In the sparse disk format, when a new block is written, typically a new grain is allocated and blocks are written to that grain. When the grain runs out of space, a new grain is allocated and new blocks are written. The last grain entry in the grain table points to the last grain on the disk. This pointer points to a place on physical media where the data of the grain is stored. To read/write from a sparse disk, the grain table is accessed to obtain an offset into the grain data. The grain table is organized in logical order. By using the grain table and allocating grains as needed, the portions of the virtual disk that have not been written are not physically part of the sparse disk. As mentioned above, writing to a sparse disk uses two separate writes: a write to grain data and an update to the grain table. Because of these two writes, when a mobility/transfer operation fails, it may be in a situation where one of the writes succeed and another one did not. In cases where the virtual disk is formatted using a format that requires multiple writes such as the sparse disk format, these writes are determined to succeed after all writes have completed (e.g., the grain table has been written and the grain data has been written). For this reason, the metadata of the transfer, including the offset, are updated after both writes have succeeded. For sparse disks, this guarantees that grain data is present and that there is no garbage data at the end of the virtual disk.

Certain embodiments described herein can employ various computer-implemented operations involving data stored in computer systems. For example, these operations can require physical manipulation of physical quantities—usually, though not necessarily, these quantities take the form of electrical or magnetic signals, where they (or representations of them) are capable of being stored, transferred, combined, compared, or otherwise manipulated. Such manipulations are often referred to in terms such as producing, identifying, determining, comparing, etc. Any operations described herein that form part of one or more embodiments can be useful machine operations.

Further, one or more embodiments can relate to a device or an apparatus for performing the foregoing operations. The apparatus can be specially constructed for specific required purposes, or it can be a generic computer system comprising one or more general purpose processors (e.g., Intel or AMD x86 processors) selectively activated or configured by program code stored in the computer system. In particular, various generic computer systems may be used with computer programs written in accordance with the teachings herein, or it may be more convenient to construct a more specialized apparatus to perform the required operations. The various embodiments described herein can be practiced with other computer system configurations including handheld devices, microprocessor systems, microprocessor-based or programmable consumer electronics, minicomputers, mainframe computers, and the like.
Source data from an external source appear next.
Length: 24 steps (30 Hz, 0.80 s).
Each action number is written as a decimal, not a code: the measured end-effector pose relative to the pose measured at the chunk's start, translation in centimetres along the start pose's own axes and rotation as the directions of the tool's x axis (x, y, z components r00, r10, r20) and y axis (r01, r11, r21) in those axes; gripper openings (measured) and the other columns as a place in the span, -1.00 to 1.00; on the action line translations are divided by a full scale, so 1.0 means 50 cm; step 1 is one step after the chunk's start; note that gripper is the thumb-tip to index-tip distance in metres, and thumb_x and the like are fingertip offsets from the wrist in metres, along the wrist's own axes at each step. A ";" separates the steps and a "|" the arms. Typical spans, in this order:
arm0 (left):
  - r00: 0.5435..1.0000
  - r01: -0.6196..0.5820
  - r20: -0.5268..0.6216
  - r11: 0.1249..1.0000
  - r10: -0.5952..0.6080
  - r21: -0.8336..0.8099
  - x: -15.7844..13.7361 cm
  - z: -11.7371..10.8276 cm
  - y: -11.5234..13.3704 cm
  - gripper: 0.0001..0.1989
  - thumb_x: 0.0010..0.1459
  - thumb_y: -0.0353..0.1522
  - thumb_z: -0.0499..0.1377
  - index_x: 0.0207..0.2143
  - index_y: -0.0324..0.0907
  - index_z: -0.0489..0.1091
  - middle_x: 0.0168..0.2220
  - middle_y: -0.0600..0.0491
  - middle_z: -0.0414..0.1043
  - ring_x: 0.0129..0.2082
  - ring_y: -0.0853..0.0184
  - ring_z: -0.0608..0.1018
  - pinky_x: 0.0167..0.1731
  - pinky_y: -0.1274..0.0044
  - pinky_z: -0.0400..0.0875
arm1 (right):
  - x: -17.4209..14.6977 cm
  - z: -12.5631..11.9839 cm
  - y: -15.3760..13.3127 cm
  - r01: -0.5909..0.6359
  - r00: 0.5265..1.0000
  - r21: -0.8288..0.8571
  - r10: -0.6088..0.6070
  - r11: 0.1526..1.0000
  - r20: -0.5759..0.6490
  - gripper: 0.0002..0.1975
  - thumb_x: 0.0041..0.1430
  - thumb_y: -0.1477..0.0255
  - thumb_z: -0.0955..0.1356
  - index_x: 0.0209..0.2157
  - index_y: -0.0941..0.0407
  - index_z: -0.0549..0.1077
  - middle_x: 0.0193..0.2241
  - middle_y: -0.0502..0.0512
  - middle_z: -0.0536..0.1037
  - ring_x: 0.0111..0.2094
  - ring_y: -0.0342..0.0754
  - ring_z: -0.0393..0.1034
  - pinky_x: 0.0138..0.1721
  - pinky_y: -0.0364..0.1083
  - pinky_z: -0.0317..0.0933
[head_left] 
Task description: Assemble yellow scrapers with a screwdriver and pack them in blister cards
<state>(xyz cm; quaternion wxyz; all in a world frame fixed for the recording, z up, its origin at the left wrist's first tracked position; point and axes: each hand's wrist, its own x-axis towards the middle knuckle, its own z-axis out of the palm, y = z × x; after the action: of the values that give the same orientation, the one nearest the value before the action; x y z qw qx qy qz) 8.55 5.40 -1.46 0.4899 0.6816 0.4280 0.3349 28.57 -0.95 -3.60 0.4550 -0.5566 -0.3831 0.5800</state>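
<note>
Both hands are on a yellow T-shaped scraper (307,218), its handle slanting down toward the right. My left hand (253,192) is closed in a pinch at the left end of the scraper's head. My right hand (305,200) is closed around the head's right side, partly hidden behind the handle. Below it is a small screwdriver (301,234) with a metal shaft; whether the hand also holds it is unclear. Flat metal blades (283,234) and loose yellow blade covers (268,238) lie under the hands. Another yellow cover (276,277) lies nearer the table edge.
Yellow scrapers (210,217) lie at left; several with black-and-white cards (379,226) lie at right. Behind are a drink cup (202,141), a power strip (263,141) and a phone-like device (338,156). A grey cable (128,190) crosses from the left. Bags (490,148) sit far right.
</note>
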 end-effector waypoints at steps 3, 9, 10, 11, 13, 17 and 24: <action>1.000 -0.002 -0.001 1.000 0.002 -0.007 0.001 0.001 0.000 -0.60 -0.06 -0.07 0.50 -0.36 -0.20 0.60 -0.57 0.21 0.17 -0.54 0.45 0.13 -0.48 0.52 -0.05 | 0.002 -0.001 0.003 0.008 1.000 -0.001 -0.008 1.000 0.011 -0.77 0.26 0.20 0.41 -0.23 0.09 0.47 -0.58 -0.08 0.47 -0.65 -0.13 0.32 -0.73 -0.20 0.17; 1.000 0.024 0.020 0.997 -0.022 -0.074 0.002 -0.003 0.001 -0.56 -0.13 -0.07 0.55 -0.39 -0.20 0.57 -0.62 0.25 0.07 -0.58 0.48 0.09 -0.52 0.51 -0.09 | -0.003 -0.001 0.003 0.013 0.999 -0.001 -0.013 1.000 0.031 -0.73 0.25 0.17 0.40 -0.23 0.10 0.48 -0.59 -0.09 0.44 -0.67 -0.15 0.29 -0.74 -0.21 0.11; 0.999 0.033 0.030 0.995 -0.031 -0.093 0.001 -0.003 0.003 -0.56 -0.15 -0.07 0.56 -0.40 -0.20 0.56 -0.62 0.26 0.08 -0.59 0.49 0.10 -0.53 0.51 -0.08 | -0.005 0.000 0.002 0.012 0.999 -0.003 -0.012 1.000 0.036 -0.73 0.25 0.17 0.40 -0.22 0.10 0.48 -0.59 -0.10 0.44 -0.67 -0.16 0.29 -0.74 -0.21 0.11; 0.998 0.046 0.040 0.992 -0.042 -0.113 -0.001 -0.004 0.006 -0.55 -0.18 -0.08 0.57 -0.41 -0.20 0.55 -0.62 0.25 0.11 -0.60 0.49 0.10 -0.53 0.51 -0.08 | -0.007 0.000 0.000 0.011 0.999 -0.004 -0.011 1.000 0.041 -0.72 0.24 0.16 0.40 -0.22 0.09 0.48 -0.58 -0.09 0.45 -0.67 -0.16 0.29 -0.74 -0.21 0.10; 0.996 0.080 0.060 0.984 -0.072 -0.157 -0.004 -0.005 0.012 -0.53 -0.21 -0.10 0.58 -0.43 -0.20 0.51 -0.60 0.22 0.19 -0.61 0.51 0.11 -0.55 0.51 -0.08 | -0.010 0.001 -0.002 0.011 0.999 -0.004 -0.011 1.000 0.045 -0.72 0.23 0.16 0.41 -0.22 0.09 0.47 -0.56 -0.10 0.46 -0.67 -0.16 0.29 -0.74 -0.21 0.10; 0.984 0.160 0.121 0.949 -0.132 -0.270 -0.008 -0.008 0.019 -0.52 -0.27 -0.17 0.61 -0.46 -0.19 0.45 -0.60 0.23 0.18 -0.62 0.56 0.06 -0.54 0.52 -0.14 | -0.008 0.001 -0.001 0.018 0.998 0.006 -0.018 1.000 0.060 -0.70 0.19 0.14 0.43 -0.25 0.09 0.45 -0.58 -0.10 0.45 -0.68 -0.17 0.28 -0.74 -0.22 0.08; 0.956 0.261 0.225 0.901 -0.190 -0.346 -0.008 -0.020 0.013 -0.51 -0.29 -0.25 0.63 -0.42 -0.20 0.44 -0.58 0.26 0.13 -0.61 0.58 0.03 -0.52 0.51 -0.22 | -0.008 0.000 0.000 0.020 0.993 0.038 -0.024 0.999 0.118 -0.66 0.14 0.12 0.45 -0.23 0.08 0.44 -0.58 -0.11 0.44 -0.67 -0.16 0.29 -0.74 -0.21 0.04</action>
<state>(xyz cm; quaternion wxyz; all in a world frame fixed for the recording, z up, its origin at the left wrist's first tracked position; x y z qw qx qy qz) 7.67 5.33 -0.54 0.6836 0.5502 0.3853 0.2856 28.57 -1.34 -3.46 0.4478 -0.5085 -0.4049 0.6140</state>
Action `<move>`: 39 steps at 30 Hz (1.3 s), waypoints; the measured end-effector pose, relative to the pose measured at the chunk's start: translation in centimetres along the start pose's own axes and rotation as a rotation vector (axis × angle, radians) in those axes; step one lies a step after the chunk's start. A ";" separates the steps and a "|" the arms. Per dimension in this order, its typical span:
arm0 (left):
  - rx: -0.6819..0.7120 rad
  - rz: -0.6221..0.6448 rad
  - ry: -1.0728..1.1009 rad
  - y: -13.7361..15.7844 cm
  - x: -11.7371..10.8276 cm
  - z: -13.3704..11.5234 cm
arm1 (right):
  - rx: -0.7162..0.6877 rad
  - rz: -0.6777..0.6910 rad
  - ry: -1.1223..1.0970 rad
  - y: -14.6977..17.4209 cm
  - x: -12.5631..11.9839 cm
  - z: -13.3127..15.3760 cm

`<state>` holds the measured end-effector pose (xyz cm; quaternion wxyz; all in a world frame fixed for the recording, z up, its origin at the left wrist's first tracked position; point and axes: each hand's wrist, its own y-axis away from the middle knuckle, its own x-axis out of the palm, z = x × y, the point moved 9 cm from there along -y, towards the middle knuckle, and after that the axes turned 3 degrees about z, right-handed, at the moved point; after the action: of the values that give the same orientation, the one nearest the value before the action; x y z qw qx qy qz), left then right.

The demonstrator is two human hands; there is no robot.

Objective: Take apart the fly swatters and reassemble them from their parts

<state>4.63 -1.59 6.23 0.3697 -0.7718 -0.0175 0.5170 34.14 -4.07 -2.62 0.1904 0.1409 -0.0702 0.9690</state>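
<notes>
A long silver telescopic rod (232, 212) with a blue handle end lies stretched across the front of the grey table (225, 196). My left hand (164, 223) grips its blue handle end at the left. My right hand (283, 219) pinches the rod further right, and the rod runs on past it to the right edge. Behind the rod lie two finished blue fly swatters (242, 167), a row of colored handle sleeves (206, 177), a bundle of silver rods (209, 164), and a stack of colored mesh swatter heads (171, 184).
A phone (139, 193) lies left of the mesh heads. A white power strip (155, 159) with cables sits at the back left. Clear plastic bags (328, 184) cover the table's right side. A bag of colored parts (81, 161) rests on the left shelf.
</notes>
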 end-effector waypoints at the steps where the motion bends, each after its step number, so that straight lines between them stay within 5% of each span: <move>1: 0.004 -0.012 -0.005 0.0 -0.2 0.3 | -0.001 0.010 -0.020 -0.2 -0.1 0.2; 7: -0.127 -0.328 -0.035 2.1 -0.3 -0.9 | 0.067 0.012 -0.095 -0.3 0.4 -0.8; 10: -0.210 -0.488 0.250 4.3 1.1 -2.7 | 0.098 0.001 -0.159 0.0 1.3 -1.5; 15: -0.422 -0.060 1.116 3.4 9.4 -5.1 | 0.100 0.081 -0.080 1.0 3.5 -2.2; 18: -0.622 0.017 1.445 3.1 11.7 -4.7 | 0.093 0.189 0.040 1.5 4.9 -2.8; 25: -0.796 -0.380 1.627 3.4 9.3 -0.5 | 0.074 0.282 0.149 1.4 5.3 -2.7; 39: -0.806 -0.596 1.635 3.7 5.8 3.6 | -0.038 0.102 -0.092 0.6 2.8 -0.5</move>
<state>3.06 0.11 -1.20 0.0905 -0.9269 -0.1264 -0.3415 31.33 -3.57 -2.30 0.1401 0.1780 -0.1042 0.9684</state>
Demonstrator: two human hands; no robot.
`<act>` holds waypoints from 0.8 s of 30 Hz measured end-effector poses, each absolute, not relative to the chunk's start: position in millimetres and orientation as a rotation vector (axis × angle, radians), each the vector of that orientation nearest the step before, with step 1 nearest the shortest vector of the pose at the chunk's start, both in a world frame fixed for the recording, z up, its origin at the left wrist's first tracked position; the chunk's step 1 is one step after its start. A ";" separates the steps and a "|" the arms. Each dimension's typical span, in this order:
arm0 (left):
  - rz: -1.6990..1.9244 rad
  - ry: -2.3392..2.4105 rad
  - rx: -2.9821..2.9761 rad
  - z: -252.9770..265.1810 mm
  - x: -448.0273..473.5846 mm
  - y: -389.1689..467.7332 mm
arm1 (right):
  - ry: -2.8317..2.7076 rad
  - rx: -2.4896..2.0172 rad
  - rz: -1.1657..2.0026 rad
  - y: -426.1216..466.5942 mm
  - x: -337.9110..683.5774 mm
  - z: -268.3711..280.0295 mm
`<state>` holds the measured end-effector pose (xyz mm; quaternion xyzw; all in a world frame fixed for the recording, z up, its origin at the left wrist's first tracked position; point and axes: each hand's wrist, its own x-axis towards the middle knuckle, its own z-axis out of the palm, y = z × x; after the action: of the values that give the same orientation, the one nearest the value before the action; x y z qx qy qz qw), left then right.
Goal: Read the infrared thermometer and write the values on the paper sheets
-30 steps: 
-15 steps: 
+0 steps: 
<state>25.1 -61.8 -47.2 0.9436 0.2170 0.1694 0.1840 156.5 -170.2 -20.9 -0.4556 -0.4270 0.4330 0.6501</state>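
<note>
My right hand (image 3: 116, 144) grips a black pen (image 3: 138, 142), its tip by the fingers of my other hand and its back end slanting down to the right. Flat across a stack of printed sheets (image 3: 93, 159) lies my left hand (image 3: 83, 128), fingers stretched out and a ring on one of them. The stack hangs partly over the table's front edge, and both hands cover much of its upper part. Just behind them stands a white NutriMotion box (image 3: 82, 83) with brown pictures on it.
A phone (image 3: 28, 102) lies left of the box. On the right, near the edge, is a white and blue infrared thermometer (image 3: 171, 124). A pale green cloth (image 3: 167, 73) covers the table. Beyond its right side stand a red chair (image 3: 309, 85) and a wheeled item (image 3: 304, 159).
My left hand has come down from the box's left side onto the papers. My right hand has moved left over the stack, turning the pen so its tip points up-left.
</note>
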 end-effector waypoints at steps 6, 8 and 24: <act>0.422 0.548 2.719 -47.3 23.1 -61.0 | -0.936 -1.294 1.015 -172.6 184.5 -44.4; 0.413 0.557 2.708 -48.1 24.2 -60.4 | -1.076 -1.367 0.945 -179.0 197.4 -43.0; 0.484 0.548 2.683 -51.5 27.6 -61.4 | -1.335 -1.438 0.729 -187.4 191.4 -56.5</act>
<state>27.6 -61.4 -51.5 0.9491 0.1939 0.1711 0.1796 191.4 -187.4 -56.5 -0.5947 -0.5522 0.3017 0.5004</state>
Yet further, one or more embodiments can be implemented as one or more computer programs or as one or more computer program modules embodied in one or more non-transitory computer readable storage media. The term non-transitory computer readable storage medium refers to any storage device, based on any existing or subsequently developed technology, that can store data and/or computer programs in a non-transitory state for access by a computer system. Examples of non-transitory computer readable media include a hard drive, network attached storage (NAS), read-only memory, random-access memory, flash-based nonvolatile memory (e.g., a flash memory card or a solid state disk), persistent memory, NVMe device, a CD (Compact Disc) (e.g., CD-ROM, CD-R, CD-RW, etc.), a DVD (Digital Versatile Disc), a magnetic tape, and other optical and non-optical data storage devices. The non-transitory computer readable media can also be distributed over a network coupled computer system so that the computer readable code is stored and executed in a distributed fashion.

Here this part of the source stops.